I have a file where each line has two fields. The first field is sometimes identical between one line and the next. I need to prepend a new field on every line to say how many lines (including the current one) share the same first field. We can assume the file is sorted. For example, if the file is:

abc 647389
abc 12354
abd 7563
cdf 152384
cdf 8761523
cdf 1253
ghj 78654
klm 12634
pqr 9864

then when I run the script, the output should be:

2 abc 647389
2 abc 12354
1 abd 7563
3 cdf 152384
3 cdf 8761523
3 cdf 1253
1 ghj 78654
1 klm 12634
1 pqr 9864

The script that I used to do this (as best as I guess from looking in the directory with my data) looks like this:

sort -o tempid tempid
awk 'NR>1 && $1 != key { for (i=0; ++i<n) print n, line[i]; n=0 }
{ key=$1; line[++n]=$0 }
END { for (i=0; ++i<n) print n, line[i] }' tempid >tempid2

I can't say that I understand the loop specification format, or even the overall behaviour (someone must have helped me), but this script was in the directory and appears to be related to the task...

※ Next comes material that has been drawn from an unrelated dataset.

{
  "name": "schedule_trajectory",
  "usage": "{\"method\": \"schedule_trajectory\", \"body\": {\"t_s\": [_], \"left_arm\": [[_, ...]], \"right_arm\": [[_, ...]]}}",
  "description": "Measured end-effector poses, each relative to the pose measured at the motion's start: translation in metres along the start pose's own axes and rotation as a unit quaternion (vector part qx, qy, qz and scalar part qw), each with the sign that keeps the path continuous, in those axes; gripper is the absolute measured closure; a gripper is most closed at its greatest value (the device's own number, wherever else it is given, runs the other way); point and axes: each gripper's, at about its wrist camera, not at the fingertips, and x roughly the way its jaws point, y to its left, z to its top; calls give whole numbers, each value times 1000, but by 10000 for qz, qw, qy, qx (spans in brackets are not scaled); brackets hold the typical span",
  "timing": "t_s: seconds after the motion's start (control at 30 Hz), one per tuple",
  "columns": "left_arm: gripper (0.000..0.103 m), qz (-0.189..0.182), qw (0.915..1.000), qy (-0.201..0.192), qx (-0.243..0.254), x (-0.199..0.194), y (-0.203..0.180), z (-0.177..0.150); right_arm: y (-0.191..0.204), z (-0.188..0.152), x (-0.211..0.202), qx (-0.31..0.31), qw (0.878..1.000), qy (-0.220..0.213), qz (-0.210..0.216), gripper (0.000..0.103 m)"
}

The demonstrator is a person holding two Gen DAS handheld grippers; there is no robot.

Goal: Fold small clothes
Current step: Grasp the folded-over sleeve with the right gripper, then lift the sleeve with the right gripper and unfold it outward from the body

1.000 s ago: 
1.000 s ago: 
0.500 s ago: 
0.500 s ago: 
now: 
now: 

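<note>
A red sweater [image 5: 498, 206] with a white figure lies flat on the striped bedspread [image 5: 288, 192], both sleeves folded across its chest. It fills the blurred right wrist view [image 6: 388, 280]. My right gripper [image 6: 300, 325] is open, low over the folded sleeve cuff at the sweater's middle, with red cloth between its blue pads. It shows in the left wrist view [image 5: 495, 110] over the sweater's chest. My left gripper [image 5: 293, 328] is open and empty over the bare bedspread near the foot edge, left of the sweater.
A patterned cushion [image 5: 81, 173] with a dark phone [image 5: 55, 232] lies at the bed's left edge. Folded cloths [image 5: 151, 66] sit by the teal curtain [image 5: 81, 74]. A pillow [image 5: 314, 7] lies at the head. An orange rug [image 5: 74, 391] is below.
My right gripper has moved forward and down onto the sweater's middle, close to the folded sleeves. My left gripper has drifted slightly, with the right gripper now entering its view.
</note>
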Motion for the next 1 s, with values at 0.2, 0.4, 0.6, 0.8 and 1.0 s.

Could anyone help me to fix this?

Many many thanks.

Janis Papanagnou

unread,
Apr 29, 2023, 4:44:48 AM4/29/23
to
This script has obvious syntactical errors.

> I can't say that I understand the loop specification format, or even the overall behaviour (someone must have helped me), but this script was in the directory and appears to be related to the task...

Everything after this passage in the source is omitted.